• TRY IT
From the records below, transcribe exactly the lines that begin at the line with "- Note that" and end at the line with "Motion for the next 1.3", both included.

#####

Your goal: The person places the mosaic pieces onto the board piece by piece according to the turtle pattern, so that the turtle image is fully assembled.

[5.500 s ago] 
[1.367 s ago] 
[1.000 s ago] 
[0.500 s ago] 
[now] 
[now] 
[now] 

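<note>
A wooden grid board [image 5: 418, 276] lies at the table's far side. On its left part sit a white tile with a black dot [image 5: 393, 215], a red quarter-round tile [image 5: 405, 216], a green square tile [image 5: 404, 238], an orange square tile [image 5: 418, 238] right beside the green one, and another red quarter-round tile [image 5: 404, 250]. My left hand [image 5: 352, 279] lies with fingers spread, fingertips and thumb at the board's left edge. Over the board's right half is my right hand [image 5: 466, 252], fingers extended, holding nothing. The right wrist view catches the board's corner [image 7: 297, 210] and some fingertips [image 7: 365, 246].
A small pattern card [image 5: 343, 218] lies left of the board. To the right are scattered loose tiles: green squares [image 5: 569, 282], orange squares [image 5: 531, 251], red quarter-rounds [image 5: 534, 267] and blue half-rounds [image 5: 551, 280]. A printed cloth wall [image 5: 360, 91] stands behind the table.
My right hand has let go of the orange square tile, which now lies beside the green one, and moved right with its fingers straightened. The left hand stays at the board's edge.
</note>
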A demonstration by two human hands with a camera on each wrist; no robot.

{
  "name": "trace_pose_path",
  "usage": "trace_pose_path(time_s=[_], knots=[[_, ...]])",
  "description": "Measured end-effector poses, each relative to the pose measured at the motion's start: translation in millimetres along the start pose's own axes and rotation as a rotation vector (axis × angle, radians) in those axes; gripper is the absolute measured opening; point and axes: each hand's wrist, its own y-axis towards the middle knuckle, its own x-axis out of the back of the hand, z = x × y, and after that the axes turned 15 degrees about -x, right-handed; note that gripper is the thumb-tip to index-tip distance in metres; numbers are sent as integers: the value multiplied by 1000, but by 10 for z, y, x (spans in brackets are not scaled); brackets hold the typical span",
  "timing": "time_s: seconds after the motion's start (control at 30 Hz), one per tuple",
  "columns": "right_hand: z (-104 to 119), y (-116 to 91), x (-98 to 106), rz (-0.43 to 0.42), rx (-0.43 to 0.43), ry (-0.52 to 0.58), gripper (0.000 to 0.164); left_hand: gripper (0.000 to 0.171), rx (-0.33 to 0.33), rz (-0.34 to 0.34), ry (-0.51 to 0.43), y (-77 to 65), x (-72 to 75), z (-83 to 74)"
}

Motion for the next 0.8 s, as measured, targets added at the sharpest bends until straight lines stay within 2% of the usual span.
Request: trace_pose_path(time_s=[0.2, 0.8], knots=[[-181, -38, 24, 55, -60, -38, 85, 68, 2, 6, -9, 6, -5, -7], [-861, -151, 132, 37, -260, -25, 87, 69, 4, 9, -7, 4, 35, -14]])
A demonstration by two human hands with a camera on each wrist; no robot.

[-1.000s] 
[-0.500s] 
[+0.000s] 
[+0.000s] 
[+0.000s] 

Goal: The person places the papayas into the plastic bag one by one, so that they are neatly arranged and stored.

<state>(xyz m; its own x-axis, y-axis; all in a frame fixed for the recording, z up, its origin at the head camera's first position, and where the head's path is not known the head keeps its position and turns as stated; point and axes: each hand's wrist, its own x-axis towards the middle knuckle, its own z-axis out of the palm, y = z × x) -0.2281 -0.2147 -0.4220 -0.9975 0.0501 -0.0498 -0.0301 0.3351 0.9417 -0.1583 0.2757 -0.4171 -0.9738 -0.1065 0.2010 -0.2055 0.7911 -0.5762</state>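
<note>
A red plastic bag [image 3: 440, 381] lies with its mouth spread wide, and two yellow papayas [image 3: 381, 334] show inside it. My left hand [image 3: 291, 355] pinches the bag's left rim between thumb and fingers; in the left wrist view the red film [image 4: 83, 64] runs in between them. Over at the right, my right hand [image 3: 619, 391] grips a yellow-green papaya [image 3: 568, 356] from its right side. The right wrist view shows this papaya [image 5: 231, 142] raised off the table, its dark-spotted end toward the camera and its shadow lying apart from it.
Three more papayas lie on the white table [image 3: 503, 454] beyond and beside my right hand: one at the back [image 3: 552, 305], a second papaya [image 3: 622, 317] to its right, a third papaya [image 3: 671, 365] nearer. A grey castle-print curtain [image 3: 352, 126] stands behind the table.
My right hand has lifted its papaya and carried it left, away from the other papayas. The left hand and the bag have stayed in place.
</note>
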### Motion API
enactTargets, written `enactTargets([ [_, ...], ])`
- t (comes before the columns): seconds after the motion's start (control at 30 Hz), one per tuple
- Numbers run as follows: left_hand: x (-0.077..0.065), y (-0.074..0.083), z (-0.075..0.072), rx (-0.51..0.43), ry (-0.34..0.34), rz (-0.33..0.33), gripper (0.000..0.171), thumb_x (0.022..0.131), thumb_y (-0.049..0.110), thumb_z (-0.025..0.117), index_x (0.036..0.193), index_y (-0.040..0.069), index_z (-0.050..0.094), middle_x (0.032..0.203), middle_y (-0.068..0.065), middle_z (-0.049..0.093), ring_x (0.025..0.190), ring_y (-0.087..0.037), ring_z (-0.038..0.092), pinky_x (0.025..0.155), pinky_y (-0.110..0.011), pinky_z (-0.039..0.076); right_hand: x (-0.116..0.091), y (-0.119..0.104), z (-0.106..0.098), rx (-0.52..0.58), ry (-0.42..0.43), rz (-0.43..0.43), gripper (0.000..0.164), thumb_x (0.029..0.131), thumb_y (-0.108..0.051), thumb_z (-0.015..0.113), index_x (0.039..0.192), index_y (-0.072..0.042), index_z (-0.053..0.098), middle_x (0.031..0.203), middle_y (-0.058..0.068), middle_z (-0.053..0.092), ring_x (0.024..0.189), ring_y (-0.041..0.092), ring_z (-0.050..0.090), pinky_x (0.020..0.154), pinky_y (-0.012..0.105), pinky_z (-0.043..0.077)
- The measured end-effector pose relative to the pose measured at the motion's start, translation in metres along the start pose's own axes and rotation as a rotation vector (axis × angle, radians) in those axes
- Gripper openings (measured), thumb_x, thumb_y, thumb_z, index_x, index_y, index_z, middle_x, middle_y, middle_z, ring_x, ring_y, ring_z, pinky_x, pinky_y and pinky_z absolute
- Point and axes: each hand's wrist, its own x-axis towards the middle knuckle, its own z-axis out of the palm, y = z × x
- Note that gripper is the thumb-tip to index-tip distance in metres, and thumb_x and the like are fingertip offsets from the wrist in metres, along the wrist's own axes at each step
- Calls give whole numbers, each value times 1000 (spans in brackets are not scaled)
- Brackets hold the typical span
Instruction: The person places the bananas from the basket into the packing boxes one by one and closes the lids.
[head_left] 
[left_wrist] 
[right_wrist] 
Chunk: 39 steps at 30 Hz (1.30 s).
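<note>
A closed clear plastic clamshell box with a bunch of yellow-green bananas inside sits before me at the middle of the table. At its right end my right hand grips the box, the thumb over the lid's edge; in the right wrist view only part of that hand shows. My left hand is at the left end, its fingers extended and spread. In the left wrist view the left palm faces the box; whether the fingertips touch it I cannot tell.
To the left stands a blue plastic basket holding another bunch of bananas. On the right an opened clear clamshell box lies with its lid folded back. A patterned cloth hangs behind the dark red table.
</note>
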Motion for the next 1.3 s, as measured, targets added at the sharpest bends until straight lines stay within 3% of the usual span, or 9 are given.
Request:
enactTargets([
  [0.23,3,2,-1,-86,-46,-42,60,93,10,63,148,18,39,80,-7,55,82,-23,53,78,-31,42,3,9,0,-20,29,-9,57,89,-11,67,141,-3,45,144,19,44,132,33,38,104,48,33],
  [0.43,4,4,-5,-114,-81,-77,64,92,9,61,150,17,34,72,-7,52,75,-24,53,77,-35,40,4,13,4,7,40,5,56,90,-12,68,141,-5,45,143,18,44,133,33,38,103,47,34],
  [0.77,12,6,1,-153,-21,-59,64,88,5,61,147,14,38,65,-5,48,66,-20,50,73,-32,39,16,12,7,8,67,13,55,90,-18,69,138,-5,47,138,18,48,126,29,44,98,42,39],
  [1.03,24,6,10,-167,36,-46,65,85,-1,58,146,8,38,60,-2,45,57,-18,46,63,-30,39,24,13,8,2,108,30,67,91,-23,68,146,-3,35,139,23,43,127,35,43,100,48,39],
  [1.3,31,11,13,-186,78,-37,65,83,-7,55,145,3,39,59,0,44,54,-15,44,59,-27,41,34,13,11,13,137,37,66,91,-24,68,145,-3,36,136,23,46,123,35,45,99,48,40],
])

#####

• YOUR RESPONSE
- Note that gripper is the thumb-tip to index-tip distance in metres, and thumb_x and the like are fingertip offsets from the wrist in metres, along the wrist's own axes at each step
- Calls give whole numbers, each value times 1000 (spans in brackets are not scaled)
- Brackets hold the typical span
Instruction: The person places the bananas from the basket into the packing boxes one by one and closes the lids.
[head_left] 
[left_wrist] 
[right_wrist] 
Chunk: 39 steps at 30 Hz (1.30 s).
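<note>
A closed clear plastic clamshell box with a bunch of yellow-green bananas inside sits before me at the middle of the table. At its right end my right hand grips the box, the thumb over the lid's edge; in the right wrist view only part of that hand shows. My left hand is at the left end, its fingers extended and spread. In the left wrist view the left palm faces the box; whether the fingertips touch it I cannot tell.
To the left stands a blue plastic basket holding another bunch of bananas. On the right an opened clear clamshell box lies with its lid folded back. A patterned cloth hangs behind the dark red table.
</note>
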Motion for the next 1.3 s, as measured, targets added at the sharpest bends until straight lines stay within 3% of the usual span, or 9 are given.

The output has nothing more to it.